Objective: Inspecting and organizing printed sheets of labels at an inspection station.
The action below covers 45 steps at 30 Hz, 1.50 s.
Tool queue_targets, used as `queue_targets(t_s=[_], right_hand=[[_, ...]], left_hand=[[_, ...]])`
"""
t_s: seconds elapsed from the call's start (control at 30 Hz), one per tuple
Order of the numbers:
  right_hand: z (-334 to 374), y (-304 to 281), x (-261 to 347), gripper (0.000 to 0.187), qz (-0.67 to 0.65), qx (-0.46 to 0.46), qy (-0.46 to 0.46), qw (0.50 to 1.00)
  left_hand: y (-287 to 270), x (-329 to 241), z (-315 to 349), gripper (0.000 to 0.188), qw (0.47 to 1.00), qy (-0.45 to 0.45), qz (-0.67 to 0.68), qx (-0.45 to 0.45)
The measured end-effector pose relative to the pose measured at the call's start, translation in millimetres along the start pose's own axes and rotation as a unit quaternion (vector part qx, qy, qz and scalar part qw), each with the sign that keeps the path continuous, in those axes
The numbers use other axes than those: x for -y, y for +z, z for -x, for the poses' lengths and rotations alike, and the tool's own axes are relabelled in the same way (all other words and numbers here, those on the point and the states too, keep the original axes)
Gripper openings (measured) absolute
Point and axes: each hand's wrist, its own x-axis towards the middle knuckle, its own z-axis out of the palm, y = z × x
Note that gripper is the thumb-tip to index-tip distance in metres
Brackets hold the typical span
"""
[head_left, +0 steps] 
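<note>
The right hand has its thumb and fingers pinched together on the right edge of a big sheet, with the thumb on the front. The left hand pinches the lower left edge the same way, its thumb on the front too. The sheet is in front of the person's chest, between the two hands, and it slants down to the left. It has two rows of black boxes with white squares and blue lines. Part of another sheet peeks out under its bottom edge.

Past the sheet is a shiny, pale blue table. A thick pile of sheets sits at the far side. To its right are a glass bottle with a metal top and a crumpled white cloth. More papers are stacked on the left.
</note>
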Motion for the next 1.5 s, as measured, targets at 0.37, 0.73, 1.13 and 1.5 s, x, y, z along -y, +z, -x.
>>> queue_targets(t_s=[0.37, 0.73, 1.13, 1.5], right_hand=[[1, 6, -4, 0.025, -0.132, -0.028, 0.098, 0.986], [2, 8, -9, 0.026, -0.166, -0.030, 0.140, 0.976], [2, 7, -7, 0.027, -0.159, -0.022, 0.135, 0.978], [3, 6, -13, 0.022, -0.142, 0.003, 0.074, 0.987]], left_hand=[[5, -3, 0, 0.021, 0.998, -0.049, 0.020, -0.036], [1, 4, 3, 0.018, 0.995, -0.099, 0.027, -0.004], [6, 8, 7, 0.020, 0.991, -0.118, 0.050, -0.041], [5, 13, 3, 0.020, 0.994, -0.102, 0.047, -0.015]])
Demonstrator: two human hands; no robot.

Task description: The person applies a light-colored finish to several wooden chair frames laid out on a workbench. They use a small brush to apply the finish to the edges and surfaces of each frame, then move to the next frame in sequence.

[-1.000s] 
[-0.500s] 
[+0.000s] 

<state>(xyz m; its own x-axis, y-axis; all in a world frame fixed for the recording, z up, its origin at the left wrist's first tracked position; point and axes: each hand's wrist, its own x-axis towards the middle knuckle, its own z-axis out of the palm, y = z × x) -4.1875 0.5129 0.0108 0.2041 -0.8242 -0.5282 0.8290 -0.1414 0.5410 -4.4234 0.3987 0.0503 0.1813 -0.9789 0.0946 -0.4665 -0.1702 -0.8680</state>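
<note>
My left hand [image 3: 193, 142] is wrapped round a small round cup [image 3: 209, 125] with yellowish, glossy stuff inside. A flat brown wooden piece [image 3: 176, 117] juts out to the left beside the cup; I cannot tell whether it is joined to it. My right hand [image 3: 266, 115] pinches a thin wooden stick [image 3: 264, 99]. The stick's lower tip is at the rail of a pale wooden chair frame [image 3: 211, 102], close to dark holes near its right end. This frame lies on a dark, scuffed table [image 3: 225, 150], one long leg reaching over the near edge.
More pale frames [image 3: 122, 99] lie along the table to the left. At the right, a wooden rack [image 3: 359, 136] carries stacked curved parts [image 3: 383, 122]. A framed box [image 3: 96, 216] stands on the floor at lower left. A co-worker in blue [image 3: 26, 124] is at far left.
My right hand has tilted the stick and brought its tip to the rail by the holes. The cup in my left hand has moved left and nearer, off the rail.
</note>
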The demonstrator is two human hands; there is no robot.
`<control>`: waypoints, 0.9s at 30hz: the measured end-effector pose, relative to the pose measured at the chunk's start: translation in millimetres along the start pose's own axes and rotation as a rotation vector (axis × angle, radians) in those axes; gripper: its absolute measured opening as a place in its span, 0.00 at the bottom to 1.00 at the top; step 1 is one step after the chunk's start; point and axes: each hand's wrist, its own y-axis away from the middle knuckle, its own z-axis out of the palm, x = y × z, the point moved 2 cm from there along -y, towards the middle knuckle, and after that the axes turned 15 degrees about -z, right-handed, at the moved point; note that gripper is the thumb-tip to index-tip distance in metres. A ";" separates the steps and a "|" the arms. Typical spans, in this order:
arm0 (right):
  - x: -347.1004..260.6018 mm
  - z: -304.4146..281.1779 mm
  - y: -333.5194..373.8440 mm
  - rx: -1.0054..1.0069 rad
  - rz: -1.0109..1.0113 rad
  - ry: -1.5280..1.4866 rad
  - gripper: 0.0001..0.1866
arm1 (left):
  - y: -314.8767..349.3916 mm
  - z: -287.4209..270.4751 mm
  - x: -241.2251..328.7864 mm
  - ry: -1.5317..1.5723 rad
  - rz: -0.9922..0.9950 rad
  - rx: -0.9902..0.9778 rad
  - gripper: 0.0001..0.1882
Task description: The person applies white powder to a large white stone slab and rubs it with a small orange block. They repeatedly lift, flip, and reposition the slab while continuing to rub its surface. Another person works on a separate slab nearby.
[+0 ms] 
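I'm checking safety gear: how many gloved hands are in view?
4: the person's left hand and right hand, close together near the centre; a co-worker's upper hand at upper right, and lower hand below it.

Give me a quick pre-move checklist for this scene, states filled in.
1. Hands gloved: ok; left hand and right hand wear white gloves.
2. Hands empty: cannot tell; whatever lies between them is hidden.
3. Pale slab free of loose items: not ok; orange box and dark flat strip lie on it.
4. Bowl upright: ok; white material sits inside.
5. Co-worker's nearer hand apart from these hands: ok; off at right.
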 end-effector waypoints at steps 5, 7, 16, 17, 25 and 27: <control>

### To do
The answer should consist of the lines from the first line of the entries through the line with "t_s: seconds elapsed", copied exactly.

### Your response
Objective: Inspecting and organizing printed sheets of labels at an inspection station.
The action below covers 45 steps at 30 Hz, 1.50 s.
Tool queue_targets, used as `queue_targets(t_s=[_], right_hand=[[_, ...]], left_hand=[[_, ...]])`
"""
t_s: seconds elapsed from the call's start (control at 30 Hz), one per tuple

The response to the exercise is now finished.